In closing, the game devs tried to push and capitalize on progressive narratives in a ham-fisted way, neglected to tend to the actual game, and failed miserably on both ends. In addition, the game was so widely panned that it caused EA to liquidate the game's development studio, not even 6 months after its release and caused EA and Bioware to discontinue all support for the single player campaign and focus on multiplayer. EA, already in the midst of subsuming Bioware, has pretty much given up on its lifeless corpse not even half a year after release due to the game being so subpar and fierce backlash from fans and critics alike.
Mass Effect 4
Announced at the 2020 Game Awards alongside news of the Legendary Edition remasters. Little is known about the game other than the hint that the character Liara is involved, but given the string of failures Bioware has had in more recent years, this may well be a Hail Mary pass to keep the company alive.

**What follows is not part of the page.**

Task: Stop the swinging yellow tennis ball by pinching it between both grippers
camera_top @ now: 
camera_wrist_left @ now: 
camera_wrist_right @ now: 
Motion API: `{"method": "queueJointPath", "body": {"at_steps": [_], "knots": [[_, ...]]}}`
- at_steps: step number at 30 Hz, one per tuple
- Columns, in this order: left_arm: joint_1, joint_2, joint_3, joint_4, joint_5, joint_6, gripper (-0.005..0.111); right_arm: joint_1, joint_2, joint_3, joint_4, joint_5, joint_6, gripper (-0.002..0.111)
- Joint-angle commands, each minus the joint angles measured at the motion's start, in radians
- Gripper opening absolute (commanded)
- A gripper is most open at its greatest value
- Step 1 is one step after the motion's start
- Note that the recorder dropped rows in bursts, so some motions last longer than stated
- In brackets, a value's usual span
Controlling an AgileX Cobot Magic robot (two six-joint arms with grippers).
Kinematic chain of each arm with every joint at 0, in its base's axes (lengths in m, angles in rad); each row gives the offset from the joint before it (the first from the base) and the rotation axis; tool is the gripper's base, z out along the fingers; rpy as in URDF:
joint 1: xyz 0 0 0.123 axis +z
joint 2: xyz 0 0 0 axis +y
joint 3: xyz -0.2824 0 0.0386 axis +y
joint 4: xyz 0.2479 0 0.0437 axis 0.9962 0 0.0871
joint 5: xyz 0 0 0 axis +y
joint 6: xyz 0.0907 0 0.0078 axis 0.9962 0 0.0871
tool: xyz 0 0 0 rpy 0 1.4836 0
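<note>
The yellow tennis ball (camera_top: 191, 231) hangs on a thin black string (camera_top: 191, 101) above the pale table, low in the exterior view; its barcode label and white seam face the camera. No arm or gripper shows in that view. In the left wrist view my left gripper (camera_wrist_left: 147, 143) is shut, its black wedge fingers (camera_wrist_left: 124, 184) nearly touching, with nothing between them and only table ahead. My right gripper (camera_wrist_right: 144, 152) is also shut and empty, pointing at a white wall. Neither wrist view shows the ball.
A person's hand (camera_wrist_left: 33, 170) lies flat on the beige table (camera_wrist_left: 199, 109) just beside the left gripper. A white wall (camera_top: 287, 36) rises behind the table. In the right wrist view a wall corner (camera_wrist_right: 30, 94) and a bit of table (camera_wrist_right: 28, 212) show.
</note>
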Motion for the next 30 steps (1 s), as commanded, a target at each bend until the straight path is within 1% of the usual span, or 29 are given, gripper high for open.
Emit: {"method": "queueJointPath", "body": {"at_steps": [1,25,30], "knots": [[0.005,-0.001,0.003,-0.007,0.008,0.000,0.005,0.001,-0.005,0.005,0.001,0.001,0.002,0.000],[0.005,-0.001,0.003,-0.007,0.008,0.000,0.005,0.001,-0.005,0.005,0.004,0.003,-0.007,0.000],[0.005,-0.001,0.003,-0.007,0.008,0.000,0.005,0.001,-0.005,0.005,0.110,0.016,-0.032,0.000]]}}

Bioware's "we don't need those folks at D&D to do a High Fantasy game!" Unfortunately, the Dragon Age series is an even more blatant example of the degradation mentioned above.
Dragon Age: Origins
The original, Dragon Age: Origins, was a game six years in the making, which shows in good ways (immense depth and craft to the situations encountered) and bad (wonky graphics that looked worse than Mass Effect's, despite coming out nearly two years later.). While far from being the grimdark spiritual successor to Baldur's Gate that Bioware hyped it as, the story of Dragon Age: Origins was above average and possessed an interesting character creation mechanic where your background changed numerous parts of the storyline.

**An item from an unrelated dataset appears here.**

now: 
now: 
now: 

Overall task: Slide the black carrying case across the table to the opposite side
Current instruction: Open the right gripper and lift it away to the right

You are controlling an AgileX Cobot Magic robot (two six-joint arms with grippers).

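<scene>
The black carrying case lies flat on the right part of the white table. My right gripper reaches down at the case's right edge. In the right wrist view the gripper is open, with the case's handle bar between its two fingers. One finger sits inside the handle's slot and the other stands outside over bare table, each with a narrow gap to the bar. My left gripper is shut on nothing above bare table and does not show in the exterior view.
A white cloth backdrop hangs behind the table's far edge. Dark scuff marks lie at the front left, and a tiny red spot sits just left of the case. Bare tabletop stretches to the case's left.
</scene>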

The premise is that your character is a Grey Warden, one of the last of a legendary order of guardians in the world, and the story takes place on the continent of Thedas (The Dragon Age Setting) in a nameless world. Start your adventure by picking your race as a Human, Elf, or Dwarf, then your class as a Warrior, Mage, or Rogue. The story begins with an explanation of the Blight and the Darkspawn who both caused it and arose from it according to Scriptures from the in-universe religion Andrastianism (a deistic religion centered around a woman called Andraste, whose essentially a combination of The Virgin Mary, Jesus, Muhammad and Joan of Arc). Darkspawn are Orc-like beings similar to Tolkien Orcs who were mutated by a contagious supernatural corruption (which may or may not be a divine punishment) and are also described as a "living plague". This living plague is said (and confirmed in future games) to have originated from a group of mages who travelled through the Fade (a spirit realm like the Warp but easier to enter and safely leave) who entered the Golden City (Dragon Age's version of Heaven) then tried and failed to overthrow the Maker (Dragon Age's Creator God who may or may not exist - this ambiguity a deliberate move by the writers). The mages actions turned it into the Black City, a place so dangerous no one whose gone there since those mages has ever come out and even demons avoid it. According to the Chantry (Dragon Age's Catholic Church analogue for the religion Andrastianism) this was a punishment from the Maker.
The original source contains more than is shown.